With a devoted naturalist’s eye, Silano revels in birds, trees, and flowers in a way that reminds readers we are connected to the world around us. The book touches on the medical, the metaphysical, and even the cosmological (through encounters in medical offices and on a moon of Mars). With Nutter Butters and Lorna Doones, abecedarians and self-elegies, Silano’s singular, feisty, contemporary voice propels these poems of grief and acceptance as they explore the transformational power of art.

When I Learn Catastrophically

is an anagram of amyotrophic lateral sclerosis.
When I learn I probably have a couple years,
maybe (catastrophically) less, crossword puzzles
begin to feel meaningless, though not the pair
of mergansers, not the red cardinal of my heart.

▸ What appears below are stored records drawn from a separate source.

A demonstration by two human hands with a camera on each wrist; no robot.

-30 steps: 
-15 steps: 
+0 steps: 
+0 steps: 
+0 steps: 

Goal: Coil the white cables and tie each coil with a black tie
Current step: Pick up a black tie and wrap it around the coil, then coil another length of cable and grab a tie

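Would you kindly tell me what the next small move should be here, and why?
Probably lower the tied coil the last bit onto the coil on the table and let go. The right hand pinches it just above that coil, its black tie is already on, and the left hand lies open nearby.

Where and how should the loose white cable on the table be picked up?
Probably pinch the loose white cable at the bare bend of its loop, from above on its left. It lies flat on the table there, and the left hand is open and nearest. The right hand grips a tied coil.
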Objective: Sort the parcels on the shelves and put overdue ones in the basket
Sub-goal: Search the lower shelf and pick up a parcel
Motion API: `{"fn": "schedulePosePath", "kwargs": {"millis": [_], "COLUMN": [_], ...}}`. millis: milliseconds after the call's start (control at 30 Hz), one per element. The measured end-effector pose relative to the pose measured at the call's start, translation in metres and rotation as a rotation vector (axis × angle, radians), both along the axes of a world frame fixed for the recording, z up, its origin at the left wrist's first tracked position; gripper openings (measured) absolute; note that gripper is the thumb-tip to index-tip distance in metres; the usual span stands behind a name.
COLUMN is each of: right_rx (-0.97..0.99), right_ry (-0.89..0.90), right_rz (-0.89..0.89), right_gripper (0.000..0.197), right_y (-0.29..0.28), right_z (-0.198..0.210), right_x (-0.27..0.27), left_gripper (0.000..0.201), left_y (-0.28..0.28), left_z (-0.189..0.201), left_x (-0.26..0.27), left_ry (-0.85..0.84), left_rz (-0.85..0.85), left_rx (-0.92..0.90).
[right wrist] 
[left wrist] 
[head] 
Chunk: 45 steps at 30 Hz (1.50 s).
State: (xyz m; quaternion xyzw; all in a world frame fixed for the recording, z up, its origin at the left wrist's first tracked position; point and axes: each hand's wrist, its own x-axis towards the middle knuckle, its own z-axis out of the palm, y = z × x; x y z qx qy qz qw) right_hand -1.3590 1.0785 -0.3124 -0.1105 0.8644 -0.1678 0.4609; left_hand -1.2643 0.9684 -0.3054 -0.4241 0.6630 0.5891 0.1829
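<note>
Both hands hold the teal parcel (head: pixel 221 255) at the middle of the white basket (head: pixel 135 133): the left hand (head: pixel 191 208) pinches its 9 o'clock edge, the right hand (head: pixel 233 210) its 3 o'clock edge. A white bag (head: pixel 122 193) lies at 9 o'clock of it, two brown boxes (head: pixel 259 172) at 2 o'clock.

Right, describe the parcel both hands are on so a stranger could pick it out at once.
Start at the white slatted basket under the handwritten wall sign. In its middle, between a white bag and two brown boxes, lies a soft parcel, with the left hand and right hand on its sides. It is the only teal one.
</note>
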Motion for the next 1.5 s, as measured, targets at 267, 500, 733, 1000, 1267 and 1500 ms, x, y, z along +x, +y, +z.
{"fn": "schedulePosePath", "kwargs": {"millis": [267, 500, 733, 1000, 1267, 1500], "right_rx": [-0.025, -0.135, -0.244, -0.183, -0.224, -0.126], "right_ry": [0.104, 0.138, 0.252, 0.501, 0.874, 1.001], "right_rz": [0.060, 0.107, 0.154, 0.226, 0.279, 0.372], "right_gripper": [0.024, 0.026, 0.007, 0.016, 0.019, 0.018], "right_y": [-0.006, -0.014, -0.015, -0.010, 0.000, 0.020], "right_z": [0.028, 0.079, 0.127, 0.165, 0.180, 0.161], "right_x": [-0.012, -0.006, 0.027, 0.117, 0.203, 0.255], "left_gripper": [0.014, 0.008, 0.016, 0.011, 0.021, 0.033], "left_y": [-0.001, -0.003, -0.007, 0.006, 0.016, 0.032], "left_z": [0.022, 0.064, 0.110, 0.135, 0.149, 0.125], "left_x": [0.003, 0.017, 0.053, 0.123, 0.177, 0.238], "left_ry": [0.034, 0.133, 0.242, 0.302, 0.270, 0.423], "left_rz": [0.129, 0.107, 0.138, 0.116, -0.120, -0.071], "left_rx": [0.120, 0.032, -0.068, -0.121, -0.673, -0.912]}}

The sky does all sorts of marvelously uncatastrophic
things that winter I shimmy between science
& song, between widgeons & windows, weather
& its invitation to walk. Walking, which becomes
my lose less, my less morsels, my lose smile
while more sore looms. . . .
Martha Silano (1962–2025) was the author of This One We Call Ours, Gravity Assist, Reckless Lovely, The Little Office of the Immaculate Conception, and the forthcoming collection Last Train to Paradise: New and Selected Poems. She was coauthor of The Daily Poet: Day-by-Day Prompts for Your Writing Practice. Her poems have appeared in Poetry, The Paris Review, American Poetry Review, Kenyon Review, The Missouri Review, and many anthologies. Diagnosed with ALS in 2023, she lived in Seattle, Washington, until May 2025.